• _EXERCISE_
Set down all the data again. Change nothing.

• _DATA SEGMENT_
........

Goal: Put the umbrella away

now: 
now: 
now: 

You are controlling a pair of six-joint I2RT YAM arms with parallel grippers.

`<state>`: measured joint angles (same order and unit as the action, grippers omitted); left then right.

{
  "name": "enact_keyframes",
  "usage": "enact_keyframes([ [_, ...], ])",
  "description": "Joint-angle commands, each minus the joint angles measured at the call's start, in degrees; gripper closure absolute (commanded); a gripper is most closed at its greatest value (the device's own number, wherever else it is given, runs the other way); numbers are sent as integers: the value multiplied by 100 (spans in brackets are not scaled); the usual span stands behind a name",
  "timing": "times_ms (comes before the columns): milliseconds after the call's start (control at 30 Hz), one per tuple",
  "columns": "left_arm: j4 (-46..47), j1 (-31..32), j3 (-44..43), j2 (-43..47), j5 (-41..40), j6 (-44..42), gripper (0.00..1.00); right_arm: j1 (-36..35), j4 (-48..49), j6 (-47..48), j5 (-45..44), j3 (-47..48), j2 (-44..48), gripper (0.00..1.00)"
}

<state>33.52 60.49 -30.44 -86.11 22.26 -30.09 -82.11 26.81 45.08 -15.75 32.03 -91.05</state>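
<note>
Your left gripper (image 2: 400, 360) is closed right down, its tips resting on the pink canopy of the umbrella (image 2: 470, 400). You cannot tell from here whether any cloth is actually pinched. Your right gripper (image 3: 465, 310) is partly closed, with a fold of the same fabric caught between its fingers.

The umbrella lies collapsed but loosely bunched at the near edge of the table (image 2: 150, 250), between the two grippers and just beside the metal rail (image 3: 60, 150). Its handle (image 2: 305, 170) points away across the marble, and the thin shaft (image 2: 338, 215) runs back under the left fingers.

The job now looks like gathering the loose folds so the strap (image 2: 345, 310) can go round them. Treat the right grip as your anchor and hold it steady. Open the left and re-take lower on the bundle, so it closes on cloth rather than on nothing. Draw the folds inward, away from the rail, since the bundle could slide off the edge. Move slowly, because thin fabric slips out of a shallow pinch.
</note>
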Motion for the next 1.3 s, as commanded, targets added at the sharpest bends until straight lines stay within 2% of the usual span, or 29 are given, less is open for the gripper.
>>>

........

• _EXERCISE RESULT_
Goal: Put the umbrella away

now: 
now: 
now: 

You are controlling a pair of six-joint I2RT YAM arms with parallel grippers.

`<state>`: measured joint angles (same order and unit as the action, grippers omitted); left then right.

{
  "name": "enact_keyframes",
  "usage": "enact_keyframes([ [_, ...], ])",
  "description": "Joint-angle commands, each minus the joint angles measured at the call's start, in degrees; gripper closure absolute (commanded); a gripper is most closed at its greatest value (the device's own number, wherever else it is given, runs the other way); numbers are sent as integers: the value multiplied by 100 (spans in brackets are not scaled); the usual span stands behind a name",
  "timing": "times_ms (comes before the columns): milliseconds after the call's start (control at 30 Hz), one per tuple",
  "columns": "left_arm: j4 (-46..47), j1 (-31..32), j3 (-44..43), j2 (-43..47), j5 (-41..40), j6 (-44..42), gripper (0.00..1.00); right_arm: j1 (-36..35), j4 (-48..49), j6 (-47..48), j5 (-45..44), j3 (-47..48), j2 (-44..48), gripper (0.00..1.00)"
}

<state>33.52 60.49 -30.44 -86.11 22.26 -30.09 -82.11 26.81 45.08 -15.75 32.03 -91.05</state>
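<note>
Your left gripper (image 2: 400, 360) is closed right down, its tips resting on the pink canopy of the umbrella (image 2: 470, 400). You cannot tell from here whether any cloth is actually pinched. Your right gripper (image 3: 465, 310) is partly closed, with a fold of the same fabric caught between its fingers.

The umbrella lies collapsed but loosely bunched at the near edge of the table (image 2: 150, 250), between the two grippers and just beside the metal rail (image 3: 60, 150). Its handle (image 2: 305, 170) points away across the marble, and the thin shaft (image 2: 338, 215) runs back under the left fingers.

The job now looks like gathering the loose folds so the strap (image 2: 345, 310) can go round them. Treat the right grip as your anchor and hold it steady. Open the left and re-take lower on the bundle, so it closes on cloth rather than on nothing. Draw the folds inward, away from the rail, since the bundle could slide off the edge. Move slowly, because thin fabric slips out of a shallow pinch.
</note>
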Motion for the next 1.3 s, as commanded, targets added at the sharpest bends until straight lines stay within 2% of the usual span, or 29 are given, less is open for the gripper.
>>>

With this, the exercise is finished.